Durante a assembléia conjunta do Sindicato dos Servidores da Prefeitura de Salvador (Sindseps) e a Associação dos Guardas Municipais (Asguard(), os servidores demonstraram apreensão diante da possibilidade de perseguição, já que as novas normas ainda não foram definidas.
De acordo com o coordenador geral do Sindseps, decretos não podem ser utilizados para coibir direitos. Mesmo tendo consciência sobre a importância do estágio probatório, mas precisao transparência.Segundo ele, Salvador precisa de no mínimo 7 mil guardas municipais, mas a cidade só dispõe de 1.350 e a prefeitura quer demitir 200.

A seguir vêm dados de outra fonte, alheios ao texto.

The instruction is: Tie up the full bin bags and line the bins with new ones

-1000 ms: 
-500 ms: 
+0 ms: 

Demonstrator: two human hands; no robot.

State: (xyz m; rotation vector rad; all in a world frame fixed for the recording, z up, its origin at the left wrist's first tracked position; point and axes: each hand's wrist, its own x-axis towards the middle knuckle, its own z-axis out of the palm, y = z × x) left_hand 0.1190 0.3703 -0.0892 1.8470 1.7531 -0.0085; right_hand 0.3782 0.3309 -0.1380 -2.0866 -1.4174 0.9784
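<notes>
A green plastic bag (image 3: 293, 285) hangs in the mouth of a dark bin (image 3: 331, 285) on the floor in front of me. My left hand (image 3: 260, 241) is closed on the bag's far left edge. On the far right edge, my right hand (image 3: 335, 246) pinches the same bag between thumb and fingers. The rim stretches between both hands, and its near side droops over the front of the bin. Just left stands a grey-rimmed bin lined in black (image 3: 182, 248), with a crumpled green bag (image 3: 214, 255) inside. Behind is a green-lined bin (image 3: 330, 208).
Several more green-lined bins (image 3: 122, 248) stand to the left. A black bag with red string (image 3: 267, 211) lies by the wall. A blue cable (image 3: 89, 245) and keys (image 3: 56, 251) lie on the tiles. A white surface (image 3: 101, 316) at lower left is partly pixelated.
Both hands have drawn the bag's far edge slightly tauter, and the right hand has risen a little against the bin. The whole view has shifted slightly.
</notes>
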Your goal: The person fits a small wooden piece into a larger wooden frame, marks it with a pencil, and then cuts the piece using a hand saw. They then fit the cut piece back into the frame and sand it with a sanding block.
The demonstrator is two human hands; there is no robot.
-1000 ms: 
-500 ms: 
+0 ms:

A Lei Complementar municipal 01/91 determina que os servidores municipais, durante os três primeiros anos, devem passar por uma avaliação especial de desempenho quanto a sua aptidão e capacidade. Até hoje a prefeitura de Salvador não realizou os procedimentos adequados para a avaliação do estágio probatório de mais de mil servidores.
Às vésperas de encerramento do prazo, a prefeitura baixou decreto que possibilita uma avaliação repentina dos servidores. O decreto não especifica prazos, nem quais são os elementos que podem levar um servidor à exoneração.